* Exercise brief
If pictures are present, leave them out, and copy the data word for word.
*** Opening of Available data ***
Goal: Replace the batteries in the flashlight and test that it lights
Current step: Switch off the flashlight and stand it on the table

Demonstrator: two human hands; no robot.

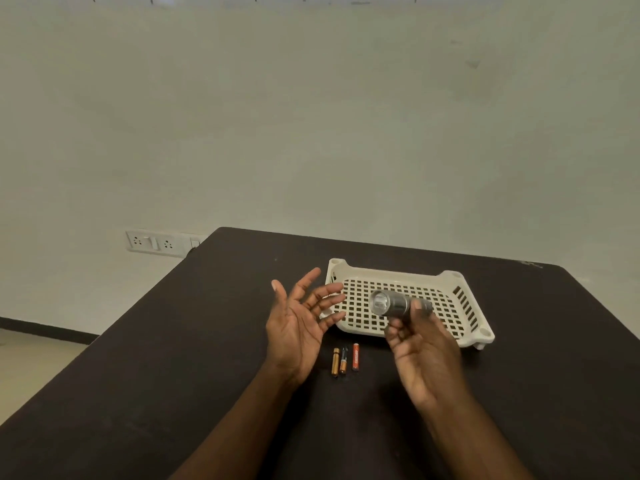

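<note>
My right hand (420, 351) grasps the silver flashlight (398, 304), thumb on top of its barrel and fingers curled underneath, holding it lifted above the near part of the white perforated tray (460, 299) with the lens end turned left toward my other hand; I cannot tell whether the lamp is lit, though the lens looks pale and bright. My left hand (298, 323) is raised beside it, palm facing right, fingers spread and relaxed, grasping nothing, its fingertips just at the left edge of the tray. Between my two wrists, on the dark tabletop (173, 375), three small batteries lie side by side pointing away from me: a gold battery (335, 362) on the left, a black-and-copper battery (343, 361) touching or nearly touching it in the middle, and an orange battery (355, 357) slightly apart on the right. Beyond the far left corner of the table a white socket panel (154, 242) sits on the wall
</note>
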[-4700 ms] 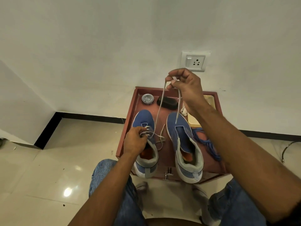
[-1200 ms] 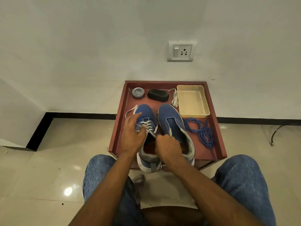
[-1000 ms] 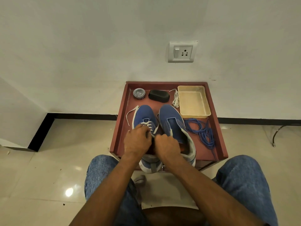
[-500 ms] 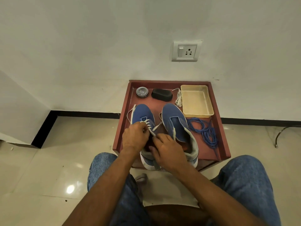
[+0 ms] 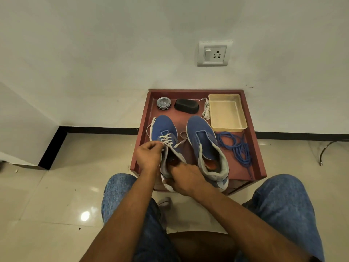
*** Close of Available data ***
* Response area
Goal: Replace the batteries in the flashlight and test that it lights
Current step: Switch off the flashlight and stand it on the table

Demonstrator: two human hands; no robot.


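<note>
My right hand (420, 351) grasps the silver flashlight (398, 304), thumb on top of its barrel and fingers curled underneath, holding it lifted above the near part of the white perforated tray (460, 299) with the lens end turned left toward my other hand; I cannot tell whether the lamp is lit, though the lens looks pale and bright. My left hand (298, 323) is raised beside it, palm facing right, fingers spread and relaxed, grasping nothing, its fingertips just at the left edge of the tray. Between my two wrists, on the dark tabletop (173, 375), three small batteries lie side by side pointing away from me: a gold battery (335, 362) on the left, a black-and-copper battery (343, 361) touching or nearly touching it in the middle, and an orange battery (355, 357) slightly apart on the right. Beyond the far left corner of the table a white socket panel (154, 242) sits on the wall
</note>
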[-4700 ms] 
[-1200 ms] 
[-1000 ms] 
[-500 ms] 
[+0 ms] 

What the answer needed to say has been said.